Hershey adalah pengadopsi yang lebih baru, mengumumkan pada bulan April bahwa tantangan terkait pandemi membujuknya untuk memulai program rasionalisasi SKU yang menurut perusahaan telah “meningkatkan ruang rak sambil membebaskan kapasitas dan mengurangi kompleksitas.” Hershey CFO Steve Voskuil mengatakan kepada analis pada saat itu, "Kami telah mampu mendapatkan lebih banyak (rak) menghadap dan menjual lebih banyak produk inti."

Proliferasi SKU adalah manajemen inventaris dan masalah laba, tetapi juga dapat menjadi tantangan bagi pembeli. Industri ritel sudah kelebihan persediaan sebelum melimpahnya musim semi ini yang disebabkan oleh kedatangan kargo dari luar negeri yang terlambat. Pergi ke Home Depot atau Lowes mencari kabel listrik dan Anda akan menemukan sejumlah permutasi dan desain yang memusingkan.

Dengan pengecer kotak besar seperti Walmart dan Target yang lebih agresif bersaing dengan Amazon dengan membuka platform mereka ke penjual pihak ketiga, proliferasi SKU dalam e-niaga belum diselesaikan. Saat ini Anda dapat menemukan di situs web mereka banyak barang dagangan yang sama yang tersedia dari Amazon dengan harga yang hampir sama dan berkali-kali lebih baik. Juri memutuskan apakah melimpahnya barang ini adalah positif atau negatif bersih untuk benar-benar mengubah pembeli menjadi pelanggan.

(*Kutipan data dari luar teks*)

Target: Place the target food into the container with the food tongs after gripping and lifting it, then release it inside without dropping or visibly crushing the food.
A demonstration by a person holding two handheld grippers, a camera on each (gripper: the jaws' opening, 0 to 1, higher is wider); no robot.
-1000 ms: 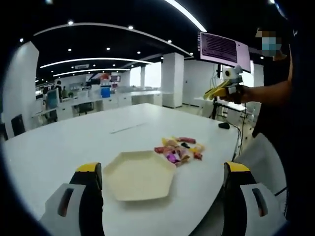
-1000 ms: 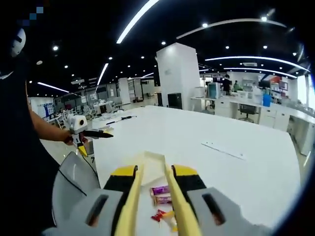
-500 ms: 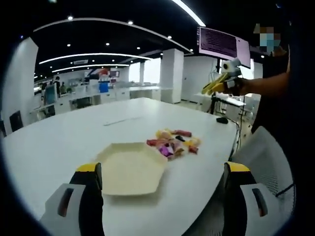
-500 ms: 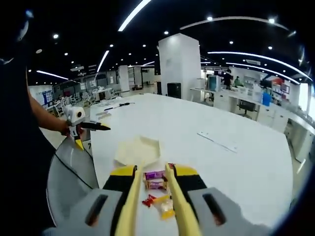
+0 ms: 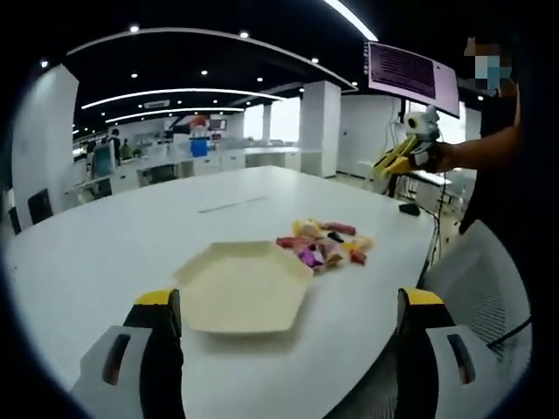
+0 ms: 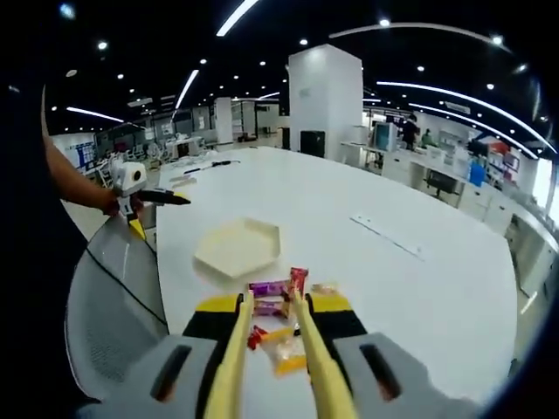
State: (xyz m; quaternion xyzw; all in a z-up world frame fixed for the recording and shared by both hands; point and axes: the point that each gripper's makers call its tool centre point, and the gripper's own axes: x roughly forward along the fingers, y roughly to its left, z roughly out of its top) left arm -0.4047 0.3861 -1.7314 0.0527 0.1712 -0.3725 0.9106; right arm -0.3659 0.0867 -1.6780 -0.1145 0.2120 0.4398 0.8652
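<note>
Right gripper view: snacks (image 6: 278,307) between tongs (image 6: 272,349), under right gripper (image 6: 272,301).

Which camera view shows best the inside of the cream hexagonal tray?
The left gripper view: the cream hexagonal tray lies near and large between its jaws, its bare floor and raised rim plain to see. In the right gripper view the tray is farther and smaller, beyond the pile of wrapped snacks.

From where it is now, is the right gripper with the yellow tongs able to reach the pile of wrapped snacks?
Probably yes. The right gripper points straight at the pile of wrapped snacks, with its yellow tongs on either side of the wrappers. Nothing stands between them, and the cream hexagonal tray lies beyond.
</note>
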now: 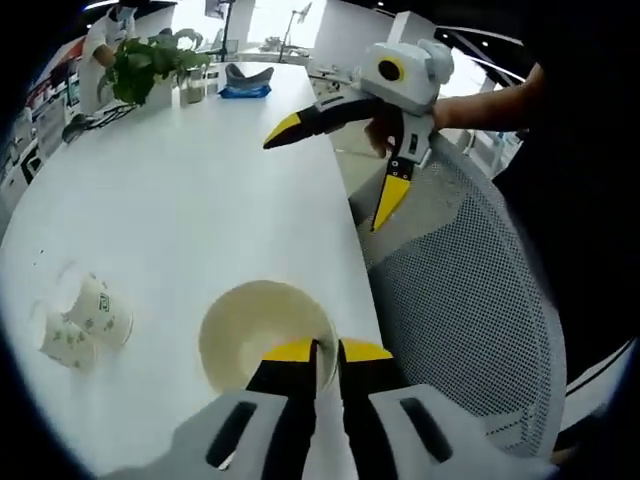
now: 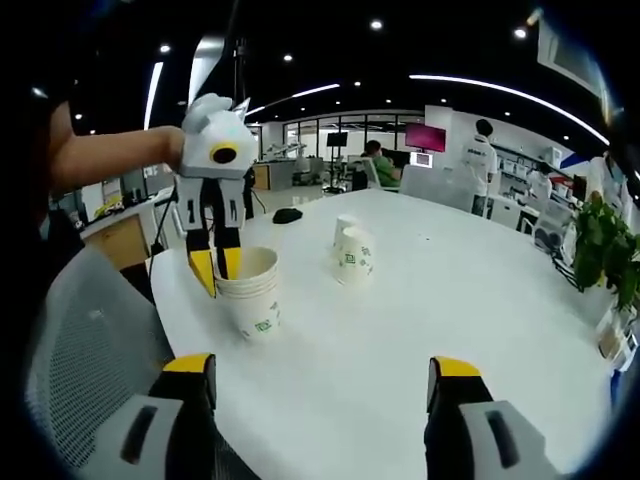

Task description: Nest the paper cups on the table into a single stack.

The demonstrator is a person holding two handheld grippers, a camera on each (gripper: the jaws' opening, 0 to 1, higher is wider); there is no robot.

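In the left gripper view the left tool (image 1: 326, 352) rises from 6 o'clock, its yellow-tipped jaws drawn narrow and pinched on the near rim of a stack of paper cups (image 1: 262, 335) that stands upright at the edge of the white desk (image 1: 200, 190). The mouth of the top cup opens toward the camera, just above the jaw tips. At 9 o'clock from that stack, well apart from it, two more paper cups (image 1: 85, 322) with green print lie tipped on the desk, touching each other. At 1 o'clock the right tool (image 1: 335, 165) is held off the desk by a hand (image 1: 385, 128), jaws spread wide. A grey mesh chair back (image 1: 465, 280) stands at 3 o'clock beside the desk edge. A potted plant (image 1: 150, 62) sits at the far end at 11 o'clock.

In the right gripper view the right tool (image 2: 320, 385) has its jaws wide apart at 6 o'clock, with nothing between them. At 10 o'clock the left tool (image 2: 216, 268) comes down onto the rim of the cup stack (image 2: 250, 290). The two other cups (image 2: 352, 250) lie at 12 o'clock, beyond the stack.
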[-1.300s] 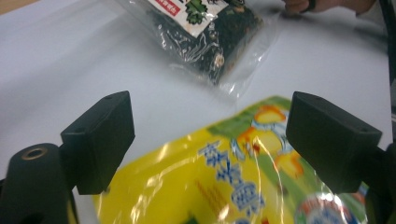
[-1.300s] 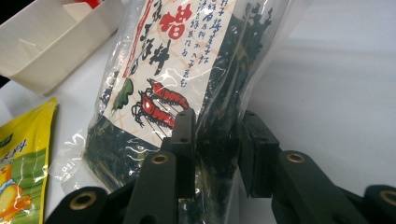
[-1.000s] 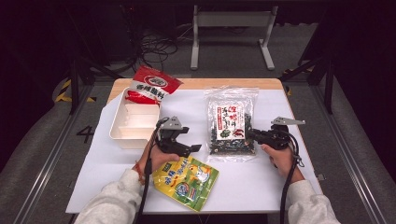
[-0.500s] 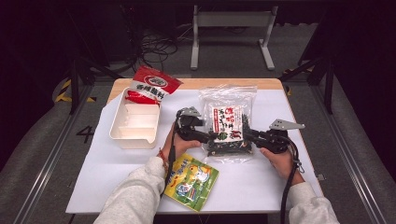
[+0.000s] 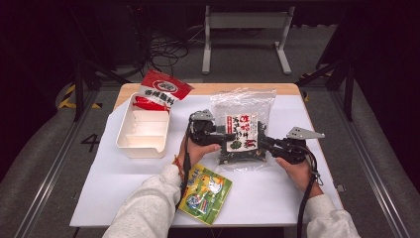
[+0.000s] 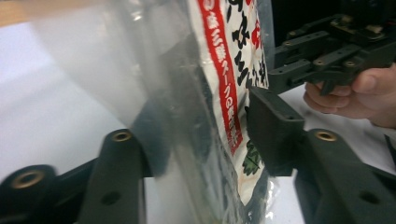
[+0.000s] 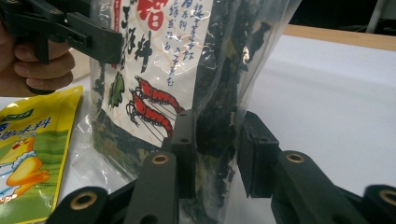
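A lab: white table (image 5: 124, 183) ringed by metal frame (image 5: 79, 94) and cables (image 5: 163, 49).

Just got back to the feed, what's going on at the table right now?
A person works a hand-held tool in each hand on the clear seaweed bag in the middle of the table. The right tool is clamped on one edge of the bag. The left tool has the opposite edge between its jaws, which have just been closing on it. The yellow packet lies near the person, the white tray and red packet to the left, untouched.
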A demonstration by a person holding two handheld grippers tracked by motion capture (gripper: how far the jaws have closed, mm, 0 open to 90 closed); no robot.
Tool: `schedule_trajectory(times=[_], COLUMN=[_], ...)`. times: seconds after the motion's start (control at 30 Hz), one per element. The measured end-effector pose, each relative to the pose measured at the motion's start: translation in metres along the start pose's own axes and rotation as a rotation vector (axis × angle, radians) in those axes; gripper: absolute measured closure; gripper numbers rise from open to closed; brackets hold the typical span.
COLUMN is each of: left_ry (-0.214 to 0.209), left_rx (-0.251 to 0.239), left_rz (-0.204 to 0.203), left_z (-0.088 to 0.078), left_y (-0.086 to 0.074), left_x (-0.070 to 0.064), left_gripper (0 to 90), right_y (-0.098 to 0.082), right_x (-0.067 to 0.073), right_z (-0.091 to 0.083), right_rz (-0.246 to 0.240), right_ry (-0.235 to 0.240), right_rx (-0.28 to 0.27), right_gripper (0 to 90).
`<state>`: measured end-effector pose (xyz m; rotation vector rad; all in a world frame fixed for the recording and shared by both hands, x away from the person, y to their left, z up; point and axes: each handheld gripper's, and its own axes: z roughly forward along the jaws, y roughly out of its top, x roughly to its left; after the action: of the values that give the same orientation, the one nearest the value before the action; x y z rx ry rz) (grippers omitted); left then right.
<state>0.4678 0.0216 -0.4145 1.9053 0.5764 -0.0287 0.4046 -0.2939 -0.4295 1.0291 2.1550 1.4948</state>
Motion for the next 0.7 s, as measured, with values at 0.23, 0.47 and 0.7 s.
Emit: schedule_trajectory(times=[0.23, 0.47, 0.7], left_ry=[-0.085, -0.059, -0.064], left_rx=[-0.045, -0.061, -0.074], left_rz=[0.070, 0.099, 0.134], left_z=[-0.010, -0.013, -0.015], left_y=[0.002, 0.005, 0.006], left_x=[-0.008, -0.013, -0.021], left_gripper=[76.1, 70.4, 77.8], right_y=[0.002, 0.007, 0.009], right_x=[0.000, 0.005, 0.006], right_z=[-0.002, -0.006, -0.005], right_rz=[-0.001, -0.019, -0.019], right_ry=[-0.009, -0.022, -0.028], right_rx=[-0.025, -0.045, -0.058], right_gripper=[69.4, 70.2, 67.7])
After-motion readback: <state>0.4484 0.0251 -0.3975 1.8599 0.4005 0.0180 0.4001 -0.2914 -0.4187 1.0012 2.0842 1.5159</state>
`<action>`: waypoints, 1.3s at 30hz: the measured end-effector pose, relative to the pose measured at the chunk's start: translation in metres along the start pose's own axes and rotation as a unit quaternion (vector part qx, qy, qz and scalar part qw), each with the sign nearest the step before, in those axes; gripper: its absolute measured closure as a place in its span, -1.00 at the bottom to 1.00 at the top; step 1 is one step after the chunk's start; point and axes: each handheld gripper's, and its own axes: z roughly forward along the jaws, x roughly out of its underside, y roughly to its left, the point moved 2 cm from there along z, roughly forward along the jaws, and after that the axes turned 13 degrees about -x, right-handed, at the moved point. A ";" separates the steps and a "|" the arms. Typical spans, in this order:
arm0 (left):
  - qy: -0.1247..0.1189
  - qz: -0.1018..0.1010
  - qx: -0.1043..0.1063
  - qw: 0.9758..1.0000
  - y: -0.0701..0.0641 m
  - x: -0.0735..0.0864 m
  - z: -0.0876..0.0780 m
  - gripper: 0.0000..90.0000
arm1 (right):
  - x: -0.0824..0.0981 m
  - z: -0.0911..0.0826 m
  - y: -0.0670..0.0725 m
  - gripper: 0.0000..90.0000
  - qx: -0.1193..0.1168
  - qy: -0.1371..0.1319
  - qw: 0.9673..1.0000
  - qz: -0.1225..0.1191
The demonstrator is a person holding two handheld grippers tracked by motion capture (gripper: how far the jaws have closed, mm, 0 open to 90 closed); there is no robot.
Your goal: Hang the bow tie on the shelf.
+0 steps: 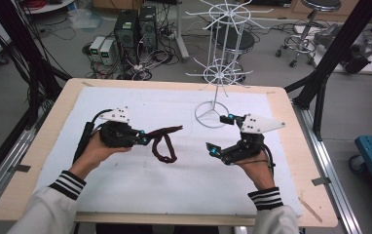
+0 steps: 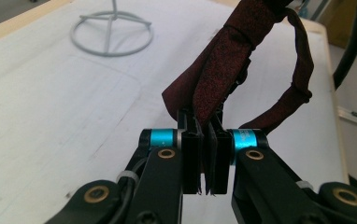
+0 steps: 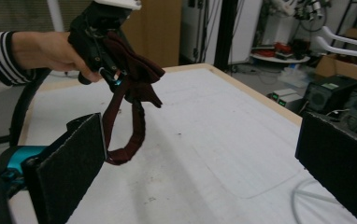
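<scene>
A dark red bow tie point(image 1: 164, 145) with a looped strap hangs from my left gripper point(image 1: 146, 138), which is shut on its cloth above the left half of the white mat. In the left gripper view the jaws point(image 2: 208, 156) pinch the bow tie point(image 2: 228, 60), and the strap curves off to the right. My right gripper point(image 1: 218, 133) stands open to the right of the tie, apart from it, with nothing between its pads. The right gripper view shows its wide-set pads point(image 3: 69, 172), with the bow tie point(image 3: 130, 93) dangling beyond them from the left gripper point(image 3: 113, 77).
A white wire display rack point(image 1: 219, 73) stands at the back of the mat on a ring base point(image 1: 212, 115), also seen as a ring base point(image 2: 111, 32) in the left gripper view. The wooden table point(image 1: 291, 146) is covered by the white mat point(image 1: 140, 190). Computers and a stool stand on the floor behind.
</scene>
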 end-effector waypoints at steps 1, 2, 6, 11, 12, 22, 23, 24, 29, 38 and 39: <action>-0.002 0.000 0.003 1.000 -0.002 -0.001 0.002 0.92 | -0.002 0.003 0.000 -0.98 -0.004 0.007 1.000 -0.003; -0.002 0.003 0.004 1.000 -0.003 -0.001 0.003 0.92 | -0.004 0.006 0.000 -0.97 -0.006 0.013 1.000 -0.002; 0.002 0.006 0.012 1.000 -0.007 -0.003 0.008 0.92 | -0.011 0.015 0.000 -0.91 -0.022 0.024 0.999 -0.013; 0.004 0.011 0.017 1.000 -0.011 -0.005 0.014 0.92 | -0.016 0.025 0.002 -0.76 -0.041 0.032 0.998 -0.021; 0.003 0.009 0.017 1.000 -0.012 -0.005 0.015 0.92 | -0.017 0.027 0.003 -0.61 -0.053 0.033 0.998 -0.029; 0.012 0.014 0.020 1.000 -0.015 -0.005 0.021 0.92 | -0.023 0.041 0.007 -0.42 -0.086 0.065 0.993 -0.046; 0.012 0.014 0.020 1.000 -0.015 -0.005 0.021 0.92 | -0.024 0.042 0.007 -0.39 -0.091 0.066 0.993 -0.049; 0.013 0.014 0.020 1.000 -0.015 -0.005 0.021 0.92 | -0.024 0.043 0.007 -0.35 -0.094 0.068 0.992 -0.047; 0.014 0.016 0.019 1.000 -0.015 -0.005 0.021 0.92 | -0.025 0.049 0.007 -0.09 -0.109 0.082 0.989 -0.056; 0.016 0.016 0.020 1.000 -0.016 -0.004 0.021 0.92 | -0.025 0.057 0.012 0.85 -0.112 0.117 0.982 -0.098; 0.015 0.015 0.019 1.000 -0.016 -0.004 0.021 0.92 | -0.026 0.058 0.012 0.87 -0.112 0.120 0.982 -0.096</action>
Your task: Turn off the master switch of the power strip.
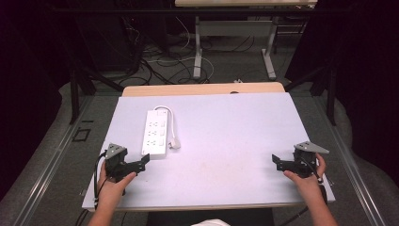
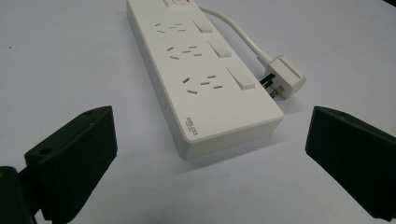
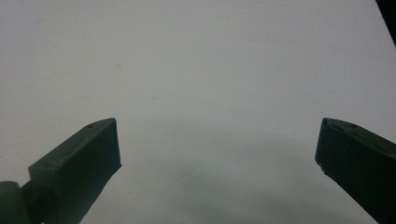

Satu hal yang pasti, jika Anda memiliki inventaris pada tahap ini dalam permainan dan Anda bertaruh pada apa yang harus dibawa, sebaiknya Anda benar. Investasi persediaan lebih berisiko dari sebelumnya dan semuanya membawa beban risiko yang tidak diketahui. Salah satu strategi utama adalah melakukan rasionalisasi SKU dan memilih lebih banyak pemenang. Terlihat jelas. Tantangannya adalah yang mana, terutama di lingkungan yang didorong oleh konsumen yang dinamis saat ini. Saya yakin pelanggan dapat membantu memberikan beberapa wawasan tentang keputusan ini. Mereka hanya perlu ditanya.